--- Problem requirements ---
Only a number is wanted here: the count of lines in the data below where the string "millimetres" occurs.

--- Listed records ---
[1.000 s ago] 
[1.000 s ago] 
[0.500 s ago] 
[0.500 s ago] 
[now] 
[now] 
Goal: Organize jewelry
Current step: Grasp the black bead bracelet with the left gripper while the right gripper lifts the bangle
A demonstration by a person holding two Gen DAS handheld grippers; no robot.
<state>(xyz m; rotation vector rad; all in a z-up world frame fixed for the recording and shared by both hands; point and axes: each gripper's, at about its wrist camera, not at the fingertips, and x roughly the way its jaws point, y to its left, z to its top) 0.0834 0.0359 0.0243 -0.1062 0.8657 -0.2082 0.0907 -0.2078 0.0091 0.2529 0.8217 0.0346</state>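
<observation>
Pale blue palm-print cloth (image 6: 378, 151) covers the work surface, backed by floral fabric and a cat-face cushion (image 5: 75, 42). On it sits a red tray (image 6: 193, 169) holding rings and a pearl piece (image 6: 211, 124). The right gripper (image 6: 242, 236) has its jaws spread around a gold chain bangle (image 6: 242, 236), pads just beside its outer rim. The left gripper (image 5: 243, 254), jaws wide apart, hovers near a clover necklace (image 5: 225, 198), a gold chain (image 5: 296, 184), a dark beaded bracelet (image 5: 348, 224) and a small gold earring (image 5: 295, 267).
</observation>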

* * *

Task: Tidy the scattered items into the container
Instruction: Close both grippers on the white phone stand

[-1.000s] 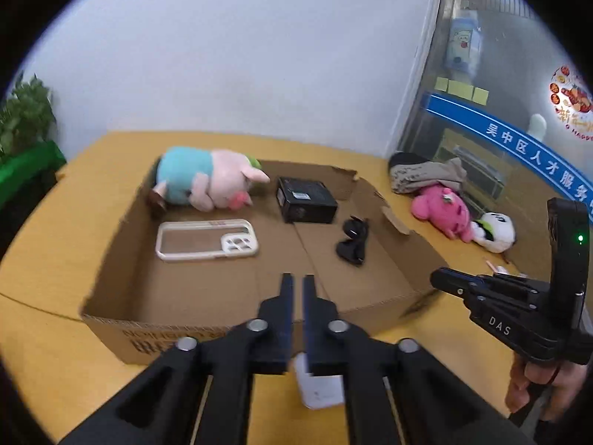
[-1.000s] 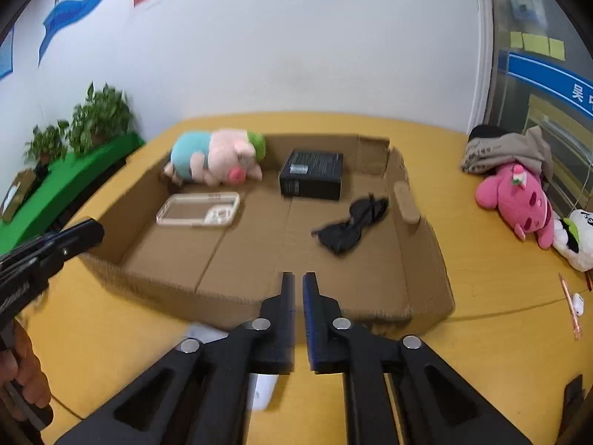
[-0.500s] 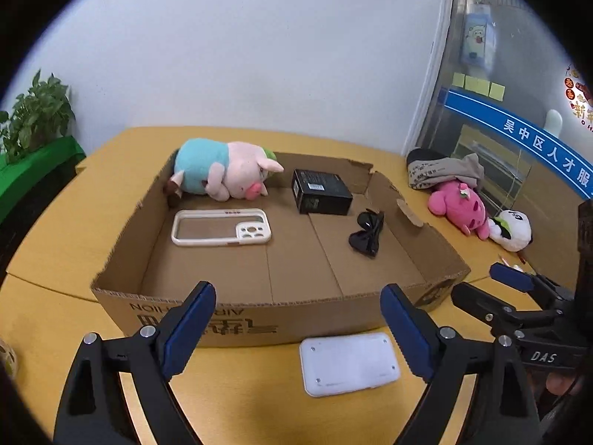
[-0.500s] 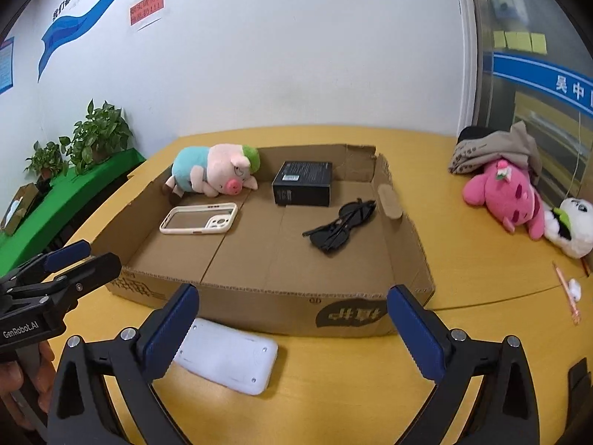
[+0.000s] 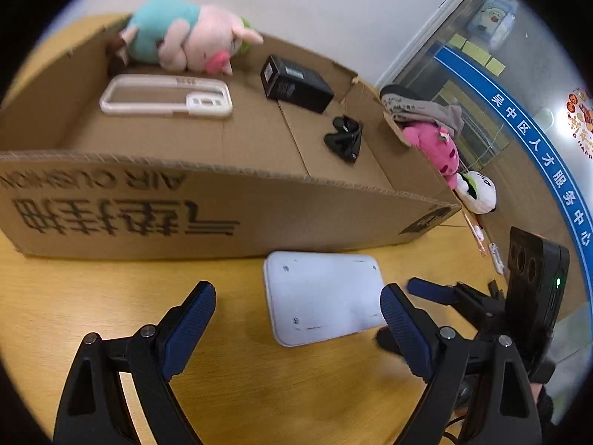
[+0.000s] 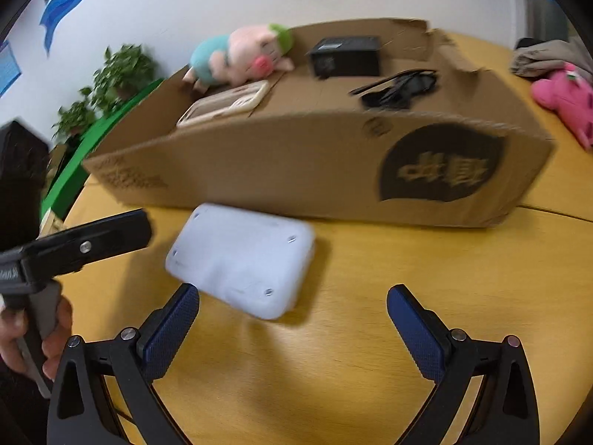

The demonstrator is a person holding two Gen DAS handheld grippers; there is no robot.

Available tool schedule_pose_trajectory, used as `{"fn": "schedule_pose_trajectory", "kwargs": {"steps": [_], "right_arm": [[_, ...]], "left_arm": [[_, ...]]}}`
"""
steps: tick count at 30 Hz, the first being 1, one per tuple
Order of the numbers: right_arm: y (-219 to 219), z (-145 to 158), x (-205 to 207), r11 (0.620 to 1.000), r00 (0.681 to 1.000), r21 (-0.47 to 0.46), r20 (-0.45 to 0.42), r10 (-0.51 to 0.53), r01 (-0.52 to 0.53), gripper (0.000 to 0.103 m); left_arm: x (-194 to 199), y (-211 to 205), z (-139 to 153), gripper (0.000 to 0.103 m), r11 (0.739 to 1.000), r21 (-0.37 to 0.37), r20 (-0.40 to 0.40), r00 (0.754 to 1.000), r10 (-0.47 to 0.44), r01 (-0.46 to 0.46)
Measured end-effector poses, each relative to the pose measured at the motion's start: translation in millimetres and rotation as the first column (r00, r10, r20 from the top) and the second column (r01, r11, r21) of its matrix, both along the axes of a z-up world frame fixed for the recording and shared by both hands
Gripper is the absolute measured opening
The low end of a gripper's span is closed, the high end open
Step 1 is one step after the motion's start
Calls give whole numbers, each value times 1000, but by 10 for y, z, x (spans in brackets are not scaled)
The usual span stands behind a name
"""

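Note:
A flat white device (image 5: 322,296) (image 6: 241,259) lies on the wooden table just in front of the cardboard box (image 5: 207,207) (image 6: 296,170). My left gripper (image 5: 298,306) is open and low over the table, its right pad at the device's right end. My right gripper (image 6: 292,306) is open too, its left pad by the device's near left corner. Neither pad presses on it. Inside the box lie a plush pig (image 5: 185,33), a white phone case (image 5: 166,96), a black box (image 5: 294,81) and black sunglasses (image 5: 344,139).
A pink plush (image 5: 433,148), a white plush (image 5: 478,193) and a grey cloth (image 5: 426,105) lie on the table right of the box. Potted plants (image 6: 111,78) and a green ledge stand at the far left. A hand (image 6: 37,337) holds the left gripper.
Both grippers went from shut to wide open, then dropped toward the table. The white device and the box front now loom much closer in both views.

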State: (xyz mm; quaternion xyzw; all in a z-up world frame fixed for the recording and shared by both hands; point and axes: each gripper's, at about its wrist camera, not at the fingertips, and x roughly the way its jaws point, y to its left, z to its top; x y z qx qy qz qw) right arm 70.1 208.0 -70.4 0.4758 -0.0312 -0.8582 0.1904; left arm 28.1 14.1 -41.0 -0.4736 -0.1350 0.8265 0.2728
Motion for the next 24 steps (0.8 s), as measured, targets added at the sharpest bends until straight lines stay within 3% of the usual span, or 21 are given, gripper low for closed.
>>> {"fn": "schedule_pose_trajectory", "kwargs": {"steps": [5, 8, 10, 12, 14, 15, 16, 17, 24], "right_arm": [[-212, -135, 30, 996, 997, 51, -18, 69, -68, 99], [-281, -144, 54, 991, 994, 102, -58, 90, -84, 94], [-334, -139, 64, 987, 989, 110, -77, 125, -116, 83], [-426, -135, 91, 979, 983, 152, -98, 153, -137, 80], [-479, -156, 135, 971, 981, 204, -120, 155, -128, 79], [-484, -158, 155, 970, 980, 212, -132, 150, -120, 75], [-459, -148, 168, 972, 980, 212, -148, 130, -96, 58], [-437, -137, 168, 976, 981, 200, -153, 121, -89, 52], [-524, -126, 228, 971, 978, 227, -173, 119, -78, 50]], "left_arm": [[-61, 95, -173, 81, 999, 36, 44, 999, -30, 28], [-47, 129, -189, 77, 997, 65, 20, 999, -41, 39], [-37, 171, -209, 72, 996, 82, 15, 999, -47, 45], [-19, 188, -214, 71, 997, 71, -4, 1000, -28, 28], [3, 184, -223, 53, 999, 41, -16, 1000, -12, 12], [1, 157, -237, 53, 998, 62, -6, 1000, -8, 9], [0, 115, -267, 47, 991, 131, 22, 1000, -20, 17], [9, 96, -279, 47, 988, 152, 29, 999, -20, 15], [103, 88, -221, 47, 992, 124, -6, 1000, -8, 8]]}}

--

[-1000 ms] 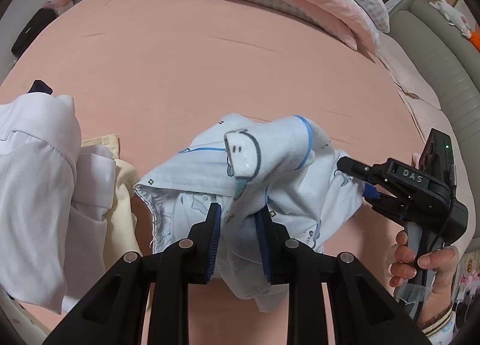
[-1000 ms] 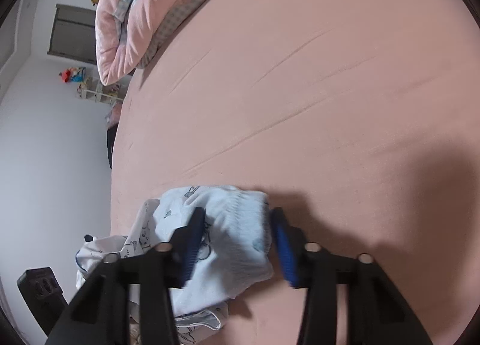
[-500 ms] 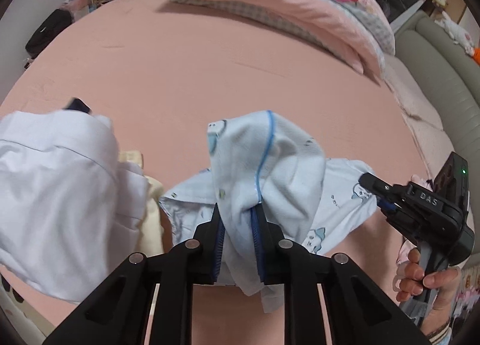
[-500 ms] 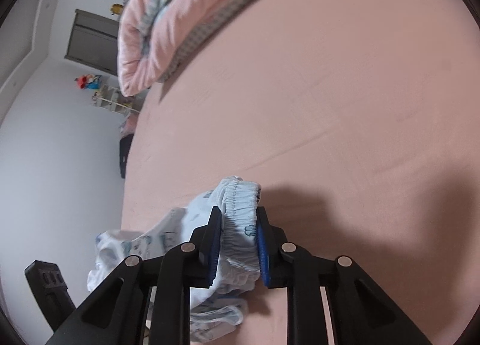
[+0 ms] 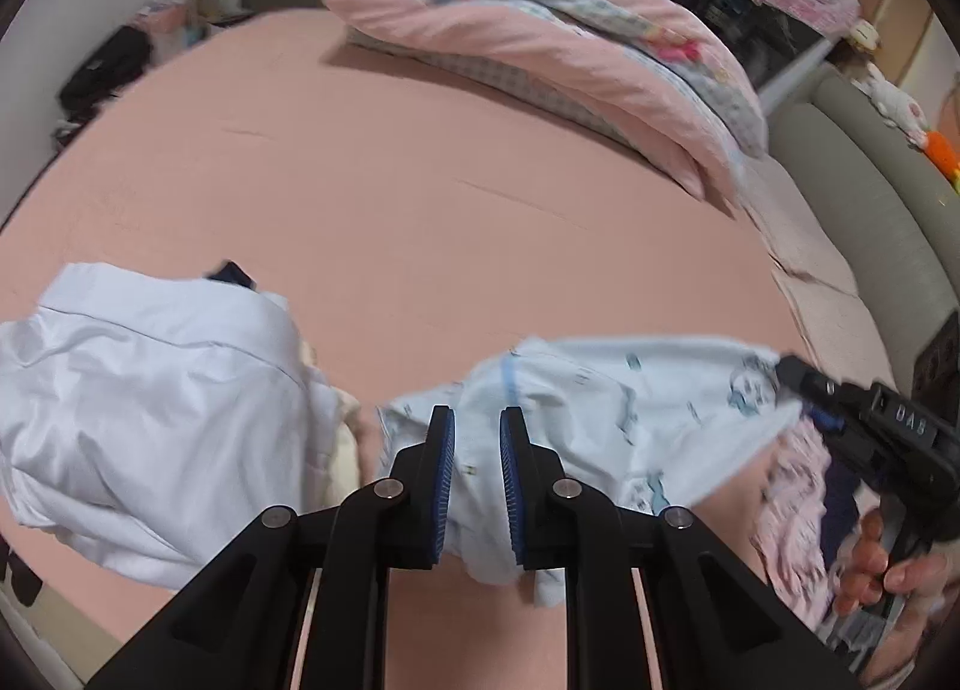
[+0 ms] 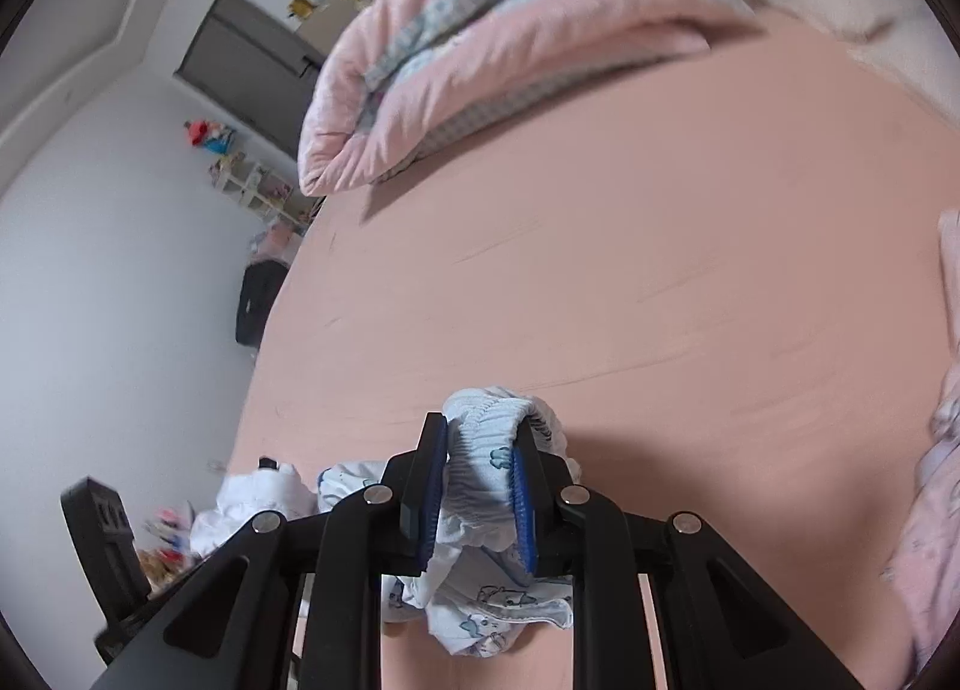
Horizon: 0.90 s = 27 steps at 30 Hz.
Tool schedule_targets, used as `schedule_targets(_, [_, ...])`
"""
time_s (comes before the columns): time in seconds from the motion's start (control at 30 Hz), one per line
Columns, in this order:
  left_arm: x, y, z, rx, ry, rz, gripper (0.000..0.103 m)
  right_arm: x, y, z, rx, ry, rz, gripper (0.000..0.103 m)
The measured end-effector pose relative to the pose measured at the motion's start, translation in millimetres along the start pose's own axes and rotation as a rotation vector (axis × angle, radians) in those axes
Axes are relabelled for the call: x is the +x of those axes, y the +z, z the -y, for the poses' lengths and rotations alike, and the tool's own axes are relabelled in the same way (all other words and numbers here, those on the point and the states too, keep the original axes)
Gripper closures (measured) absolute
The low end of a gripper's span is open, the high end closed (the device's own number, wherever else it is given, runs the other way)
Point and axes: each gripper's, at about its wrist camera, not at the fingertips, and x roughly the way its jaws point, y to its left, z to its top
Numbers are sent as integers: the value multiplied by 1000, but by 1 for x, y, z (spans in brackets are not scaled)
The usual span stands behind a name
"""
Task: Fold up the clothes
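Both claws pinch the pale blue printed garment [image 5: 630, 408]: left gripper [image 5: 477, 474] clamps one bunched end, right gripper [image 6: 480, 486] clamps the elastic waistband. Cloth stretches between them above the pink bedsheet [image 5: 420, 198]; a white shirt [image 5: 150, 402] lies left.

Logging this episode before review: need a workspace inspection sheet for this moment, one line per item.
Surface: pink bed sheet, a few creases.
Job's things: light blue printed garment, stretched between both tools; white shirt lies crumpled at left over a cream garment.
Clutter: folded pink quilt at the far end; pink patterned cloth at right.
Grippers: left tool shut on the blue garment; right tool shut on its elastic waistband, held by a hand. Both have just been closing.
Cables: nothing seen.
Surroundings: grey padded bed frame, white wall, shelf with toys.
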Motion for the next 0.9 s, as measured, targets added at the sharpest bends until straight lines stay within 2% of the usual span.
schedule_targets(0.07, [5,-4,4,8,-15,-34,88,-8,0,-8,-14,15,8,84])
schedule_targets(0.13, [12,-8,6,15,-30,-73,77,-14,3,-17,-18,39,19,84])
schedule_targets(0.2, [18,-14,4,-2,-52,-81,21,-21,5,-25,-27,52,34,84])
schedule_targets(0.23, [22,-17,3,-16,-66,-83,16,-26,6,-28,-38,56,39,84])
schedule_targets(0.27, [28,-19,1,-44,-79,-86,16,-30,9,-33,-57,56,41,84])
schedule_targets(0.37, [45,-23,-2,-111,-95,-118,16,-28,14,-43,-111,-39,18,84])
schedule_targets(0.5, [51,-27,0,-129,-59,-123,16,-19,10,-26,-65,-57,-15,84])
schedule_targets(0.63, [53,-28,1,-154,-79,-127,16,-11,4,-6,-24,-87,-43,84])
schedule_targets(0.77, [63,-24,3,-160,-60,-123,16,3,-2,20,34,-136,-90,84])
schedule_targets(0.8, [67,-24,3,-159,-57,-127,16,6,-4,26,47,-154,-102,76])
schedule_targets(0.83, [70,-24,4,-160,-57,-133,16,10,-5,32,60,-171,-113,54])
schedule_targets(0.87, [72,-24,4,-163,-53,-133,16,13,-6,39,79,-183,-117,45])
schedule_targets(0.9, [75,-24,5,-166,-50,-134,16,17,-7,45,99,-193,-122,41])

--- Answer area ---
2